Exercise aim:
Your answer should consist only of the lines below from the one with "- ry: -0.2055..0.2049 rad" through the one with "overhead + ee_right", copied exactly.

Data shown:
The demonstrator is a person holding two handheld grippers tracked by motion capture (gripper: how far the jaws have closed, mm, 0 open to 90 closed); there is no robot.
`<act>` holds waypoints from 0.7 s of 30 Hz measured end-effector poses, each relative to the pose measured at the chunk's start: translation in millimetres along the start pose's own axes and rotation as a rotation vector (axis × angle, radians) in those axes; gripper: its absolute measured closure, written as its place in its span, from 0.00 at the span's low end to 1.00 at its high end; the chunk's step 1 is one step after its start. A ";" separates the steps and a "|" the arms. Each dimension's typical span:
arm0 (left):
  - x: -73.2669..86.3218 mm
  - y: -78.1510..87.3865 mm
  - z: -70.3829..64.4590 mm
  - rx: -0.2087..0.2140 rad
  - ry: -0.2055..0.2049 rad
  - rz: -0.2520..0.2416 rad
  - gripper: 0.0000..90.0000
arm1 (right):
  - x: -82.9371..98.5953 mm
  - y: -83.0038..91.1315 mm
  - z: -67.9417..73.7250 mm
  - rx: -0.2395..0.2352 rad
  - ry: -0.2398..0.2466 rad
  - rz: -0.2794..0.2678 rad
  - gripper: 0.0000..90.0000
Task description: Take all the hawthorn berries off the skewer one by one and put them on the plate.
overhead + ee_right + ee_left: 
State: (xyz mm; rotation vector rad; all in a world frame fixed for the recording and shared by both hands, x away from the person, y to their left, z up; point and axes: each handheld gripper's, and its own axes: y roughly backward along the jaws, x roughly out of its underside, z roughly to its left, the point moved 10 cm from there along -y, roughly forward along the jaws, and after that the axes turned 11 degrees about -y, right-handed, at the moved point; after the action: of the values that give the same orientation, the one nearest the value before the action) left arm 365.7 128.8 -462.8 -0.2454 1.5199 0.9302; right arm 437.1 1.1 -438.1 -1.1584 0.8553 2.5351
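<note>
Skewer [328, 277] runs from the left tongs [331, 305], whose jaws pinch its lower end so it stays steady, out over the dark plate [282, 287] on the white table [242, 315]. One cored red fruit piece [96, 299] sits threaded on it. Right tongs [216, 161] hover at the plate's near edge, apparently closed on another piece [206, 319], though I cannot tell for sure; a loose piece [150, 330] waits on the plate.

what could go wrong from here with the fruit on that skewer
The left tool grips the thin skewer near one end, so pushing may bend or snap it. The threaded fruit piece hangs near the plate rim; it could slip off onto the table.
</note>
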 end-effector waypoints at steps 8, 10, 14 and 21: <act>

Result:
  - ry: -0.2055..0.2049 rad
  - rz: -0.2520..0.2416 rad
  - gripper: 0.0000..90.0000
arm1 (right):
  - x: -82.9371..98.5953 mm
  - y: -83.0038..91.1315 mm
  - z: -67.9417..73.7250 mm
  - rx: -0.2395..0.2352 rad
  - ry: -0.2398..0.2466 rad
  - rz: -0.2794..0.2678 rad
  - gripper: 0.0000..90.0000
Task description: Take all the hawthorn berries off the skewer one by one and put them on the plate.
overhead + ee_right + ee_left: 

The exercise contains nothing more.